Гонт торопливо направился к двери, ведущей в смежный будуар, и распахнул ее. Утренний свет, падающий из окна, позволил им охватить взглядом все детали ужасающей картины.
Леди Рейл лежала на спине, поперек кушетки, где ее видел Тэрлейн накануне вечером. Ее распущенные рыжие волосы свисали до самого пола, а руки были раскинуты, словно она встречала свою смерть с распростертыми объятиями. На ней была бледно-зеленая ночная рубашка. Без рукавов, как заметил Тэрлейн, так как неброский темный, довольно выцветший халат, что был на ней, соскользнул с ее плеч. На груди ночной рубашки виднелись темные пятна. Грудь у леди Рейн, похоже, была вся разворочена.

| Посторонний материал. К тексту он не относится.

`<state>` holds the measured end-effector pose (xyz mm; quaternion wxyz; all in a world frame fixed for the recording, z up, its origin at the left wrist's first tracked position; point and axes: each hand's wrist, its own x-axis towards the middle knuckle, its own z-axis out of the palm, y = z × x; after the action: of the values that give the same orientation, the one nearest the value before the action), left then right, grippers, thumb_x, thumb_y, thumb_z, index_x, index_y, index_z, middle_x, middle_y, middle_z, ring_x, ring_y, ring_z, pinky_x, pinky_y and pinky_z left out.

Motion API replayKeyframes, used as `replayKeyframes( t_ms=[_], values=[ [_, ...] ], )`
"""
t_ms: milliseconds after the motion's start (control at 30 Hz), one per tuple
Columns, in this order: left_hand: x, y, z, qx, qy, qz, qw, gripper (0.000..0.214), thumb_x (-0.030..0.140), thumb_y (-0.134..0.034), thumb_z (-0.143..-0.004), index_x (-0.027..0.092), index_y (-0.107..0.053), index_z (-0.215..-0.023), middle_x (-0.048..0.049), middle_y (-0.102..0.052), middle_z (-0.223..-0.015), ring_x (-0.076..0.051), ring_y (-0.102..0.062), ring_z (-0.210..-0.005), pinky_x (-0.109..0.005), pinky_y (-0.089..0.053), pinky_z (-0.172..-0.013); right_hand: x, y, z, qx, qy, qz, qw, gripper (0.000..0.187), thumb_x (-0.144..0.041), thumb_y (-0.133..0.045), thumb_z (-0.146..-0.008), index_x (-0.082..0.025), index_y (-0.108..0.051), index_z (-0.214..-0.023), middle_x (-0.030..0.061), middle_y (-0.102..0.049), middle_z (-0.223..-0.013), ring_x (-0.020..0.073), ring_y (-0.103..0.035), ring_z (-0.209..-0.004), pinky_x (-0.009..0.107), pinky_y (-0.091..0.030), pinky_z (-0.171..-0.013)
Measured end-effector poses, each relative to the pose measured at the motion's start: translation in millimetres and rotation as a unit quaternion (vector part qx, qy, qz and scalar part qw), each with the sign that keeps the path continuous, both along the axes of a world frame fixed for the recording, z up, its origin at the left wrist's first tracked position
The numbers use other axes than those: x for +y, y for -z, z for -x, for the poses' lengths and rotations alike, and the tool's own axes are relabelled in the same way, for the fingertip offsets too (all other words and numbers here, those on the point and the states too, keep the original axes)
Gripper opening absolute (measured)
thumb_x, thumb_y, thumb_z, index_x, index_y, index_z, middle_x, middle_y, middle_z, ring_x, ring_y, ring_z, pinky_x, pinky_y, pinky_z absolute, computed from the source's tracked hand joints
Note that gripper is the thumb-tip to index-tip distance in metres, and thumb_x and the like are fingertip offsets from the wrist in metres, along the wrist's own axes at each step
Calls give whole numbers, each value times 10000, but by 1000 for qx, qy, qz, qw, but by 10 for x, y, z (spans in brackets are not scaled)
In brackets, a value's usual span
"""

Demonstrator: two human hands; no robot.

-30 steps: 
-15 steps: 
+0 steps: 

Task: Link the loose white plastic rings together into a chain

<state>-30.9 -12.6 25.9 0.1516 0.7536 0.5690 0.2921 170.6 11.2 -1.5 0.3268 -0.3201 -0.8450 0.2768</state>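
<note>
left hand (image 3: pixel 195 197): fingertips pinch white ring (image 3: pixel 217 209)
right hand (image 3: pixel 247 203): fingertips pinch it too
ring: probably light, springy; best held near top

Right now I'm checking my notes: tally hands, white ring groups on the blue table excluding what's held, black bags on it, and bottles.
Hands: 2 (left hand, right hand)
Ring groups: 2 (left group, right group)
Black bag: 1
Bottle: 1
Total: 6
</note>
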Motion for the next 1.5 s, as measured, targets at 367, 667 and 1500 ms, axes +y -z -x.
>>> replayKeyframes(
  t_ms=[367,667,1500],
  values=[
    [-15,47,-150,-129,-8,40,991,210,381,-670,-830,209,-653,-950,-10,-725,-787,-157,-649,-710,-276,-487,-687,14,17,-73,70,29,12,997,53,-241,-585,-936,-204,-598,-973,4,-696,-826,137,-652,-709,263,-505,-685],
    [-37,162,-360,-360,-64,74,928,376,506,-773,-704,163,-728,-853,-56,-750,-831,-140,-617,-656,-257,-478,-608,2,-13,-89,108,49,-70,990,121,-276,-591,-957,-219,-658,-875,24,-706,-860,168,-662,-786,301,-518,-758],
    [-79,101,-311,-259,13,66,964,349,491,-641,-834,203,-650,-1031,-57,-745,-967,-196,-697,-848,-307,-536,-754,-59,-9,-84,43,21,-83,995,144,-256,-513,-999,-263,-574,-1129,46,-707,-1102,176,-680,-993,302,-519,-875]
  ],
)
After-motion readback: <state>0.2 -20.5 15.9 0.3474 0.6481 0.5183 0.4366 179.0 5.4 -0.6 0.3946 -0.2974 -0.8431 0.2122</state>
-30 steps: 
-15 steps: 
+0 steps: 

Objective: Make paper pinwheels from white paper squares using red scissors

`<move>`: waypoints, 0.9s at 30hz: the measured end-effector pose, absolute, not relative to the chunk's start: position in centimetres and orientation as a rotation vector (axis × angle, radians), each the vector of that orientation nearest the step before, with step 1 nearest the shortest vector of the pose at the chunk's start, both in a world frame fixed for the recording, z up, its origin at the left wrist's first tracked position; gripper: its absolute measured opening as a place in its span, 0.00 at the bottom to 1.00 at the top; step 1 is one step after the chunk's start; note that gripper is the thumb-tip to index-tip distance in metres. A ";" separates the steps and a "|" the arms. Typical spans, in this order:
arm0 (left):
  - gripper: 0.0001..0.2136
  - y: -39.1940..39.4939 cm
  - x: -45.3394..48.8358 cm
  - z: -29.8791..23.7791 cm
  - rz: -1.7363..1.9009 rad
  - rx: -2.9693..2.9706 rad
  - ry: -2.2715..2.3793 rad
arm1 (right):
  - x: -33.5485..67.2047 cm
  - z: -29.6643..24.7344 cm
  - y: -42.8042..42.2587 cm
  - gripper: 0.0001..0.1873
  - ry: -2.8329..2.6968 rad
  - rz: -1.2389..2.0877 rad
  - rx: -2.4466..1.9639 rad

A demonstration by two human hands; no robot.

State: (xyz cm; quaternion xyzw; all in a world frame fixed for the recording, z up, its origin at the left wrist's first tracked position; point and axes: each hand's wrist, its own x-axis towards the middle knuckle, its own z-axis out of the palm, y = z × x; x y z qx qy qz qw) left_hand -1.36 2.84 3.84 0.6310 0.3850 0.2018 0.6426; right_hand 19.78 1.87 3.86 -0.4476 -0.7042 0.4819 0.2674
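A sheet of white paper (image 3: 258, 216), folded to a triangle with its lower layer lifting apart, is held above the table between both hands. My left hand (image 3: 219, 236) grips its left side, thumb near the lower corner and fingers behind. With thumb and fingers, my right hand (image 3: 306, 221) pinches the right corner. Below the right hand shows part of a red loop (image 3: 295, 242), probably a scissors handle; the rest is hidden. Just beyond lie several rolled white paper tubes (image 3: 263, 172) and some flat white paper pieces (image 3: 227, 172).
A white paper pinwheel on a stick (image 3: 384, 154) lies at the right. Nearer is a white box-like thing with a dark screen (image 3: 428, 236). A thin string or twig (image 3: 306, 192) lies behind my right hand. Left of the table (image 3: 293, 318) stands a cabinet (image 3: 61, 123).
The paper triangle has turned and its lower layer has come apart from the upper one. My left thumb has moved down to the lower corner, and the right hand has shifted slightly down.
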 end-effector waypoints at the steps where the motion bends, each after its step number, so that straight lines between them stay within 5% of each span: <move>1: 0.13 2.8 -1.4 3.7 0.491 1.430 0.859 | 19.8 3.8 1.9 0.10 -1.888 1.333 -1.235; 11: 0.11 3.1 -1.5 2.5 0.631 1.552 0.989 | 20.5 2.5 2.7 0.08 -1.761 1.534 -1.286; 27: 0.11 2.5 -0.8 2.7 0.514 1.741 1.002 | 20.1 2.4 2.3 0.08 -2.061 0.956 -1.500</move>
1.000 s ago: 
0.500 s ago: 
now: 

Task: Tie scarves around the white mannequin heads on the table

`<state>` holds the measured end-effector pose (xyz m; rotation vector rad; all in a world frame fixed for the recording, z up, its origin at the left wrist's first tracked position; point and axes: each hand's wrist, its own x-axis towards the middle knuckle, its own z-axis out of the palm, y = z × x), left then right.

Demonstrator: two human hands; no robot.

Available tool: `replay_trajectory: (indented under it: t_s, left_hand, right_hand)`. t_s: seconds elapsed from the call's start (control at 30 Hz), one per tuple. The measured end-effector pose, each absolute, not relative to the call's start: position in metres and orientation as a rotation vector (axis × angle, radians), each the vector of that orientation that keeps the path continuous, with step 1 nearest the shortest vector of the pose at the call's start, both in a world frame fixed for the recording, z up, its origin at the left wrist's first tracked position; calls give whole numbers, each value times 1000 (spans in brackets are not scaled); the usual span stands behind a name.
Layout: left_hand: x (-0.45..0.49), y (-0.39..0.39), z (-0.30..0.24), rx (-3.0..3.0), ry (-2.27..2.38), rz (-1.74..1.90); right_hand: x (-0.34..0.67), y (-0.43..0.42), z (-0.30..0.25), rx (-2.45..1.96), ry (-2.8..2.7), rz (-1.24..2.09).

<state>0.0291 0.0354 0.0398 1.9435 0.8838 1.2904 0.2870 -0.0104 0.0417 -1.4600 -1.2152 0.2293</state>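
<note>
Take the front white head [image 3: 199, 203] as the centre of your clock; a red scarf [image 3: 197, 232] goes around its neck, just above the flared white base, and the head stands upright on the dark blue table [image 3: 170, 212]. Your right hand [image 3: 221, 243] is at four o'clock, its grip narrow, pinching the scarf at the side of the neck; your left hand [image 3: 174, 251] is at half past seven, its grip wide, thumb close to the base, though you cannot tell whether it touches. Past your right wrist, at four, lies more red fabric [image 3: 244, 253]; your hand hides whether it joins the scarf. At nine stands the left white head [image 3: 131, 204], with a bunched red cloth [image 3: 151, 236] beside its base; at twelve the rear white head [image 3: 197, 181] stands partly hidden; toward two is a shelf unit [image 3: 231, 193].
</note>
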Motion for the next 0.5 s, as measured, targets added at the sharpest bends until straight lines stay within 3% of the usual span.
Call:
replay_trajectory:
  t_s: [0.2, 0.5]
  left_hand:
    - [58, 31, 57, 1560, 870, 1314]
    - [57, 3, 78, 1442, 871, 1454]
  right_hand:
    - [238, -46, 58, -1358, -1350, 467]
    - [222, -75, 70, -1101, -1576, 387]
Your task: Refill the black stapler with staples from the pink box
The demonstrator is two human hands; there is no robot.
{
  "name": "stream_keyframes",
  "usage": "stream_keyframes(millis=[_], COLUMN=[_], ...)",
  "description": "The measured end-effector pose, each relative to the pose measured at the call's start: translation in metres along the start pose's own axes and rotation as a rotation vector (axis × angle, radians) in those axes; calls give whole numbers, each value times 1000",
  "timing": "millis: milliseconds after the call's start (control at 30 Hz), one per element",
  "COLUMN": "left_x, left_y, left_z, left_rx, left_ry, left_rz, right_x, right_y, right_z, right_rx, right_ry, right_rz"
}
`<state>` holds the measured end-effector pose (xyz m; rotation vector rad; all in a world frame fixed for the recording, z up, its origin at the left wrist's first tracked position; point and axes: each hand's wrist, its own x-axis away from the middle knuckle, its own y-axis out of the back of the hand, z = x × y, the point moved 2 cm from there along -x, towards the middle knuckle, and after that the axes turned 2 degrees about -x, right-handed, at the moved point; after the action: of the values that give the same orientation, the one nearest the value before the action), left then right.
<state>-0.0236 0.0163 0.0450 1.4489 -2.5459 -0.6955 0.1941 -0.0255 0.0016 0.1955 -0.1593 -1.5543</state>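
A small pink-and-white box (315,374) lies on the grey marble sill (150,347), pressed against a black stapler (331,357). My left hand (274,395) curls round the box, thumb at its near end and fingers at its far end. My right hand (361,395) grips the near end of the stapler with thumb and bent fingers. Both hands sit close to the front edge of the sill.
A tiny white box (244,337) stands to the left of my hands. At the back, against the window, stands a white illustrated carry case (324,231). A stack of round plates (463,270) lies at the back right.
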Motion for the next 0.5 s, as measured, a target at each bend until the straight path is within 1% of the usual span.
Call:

Тэрлейн вздрогнул, когда Гонт схватил его за руку. Глаза у сыщика сверкали.
– Он, кажется, выдал себя, – сказал Гонт. – Минувшим вечером он не оставил улик, но здесь… – Он помолчал. – Здесь он оставил пулю… И у меня появится вещдок против него…
– Против убийцы? Вы кого-либо подозреваете? Медленно повернувшись, Гонт произнес с нажимом в голосе:
– Я знал, кто убийца, еще когда и часа не прошло с того момента, как я оказался в этом доме. В его показаниях я услышал, да и вы тоже слышали, такую очевидную ложь, что я сразу вычислил его. Но он чертовски умен. Ни единой улики! Но здесь он промахнулся, разумеется в переносном смысле… А что в прямом?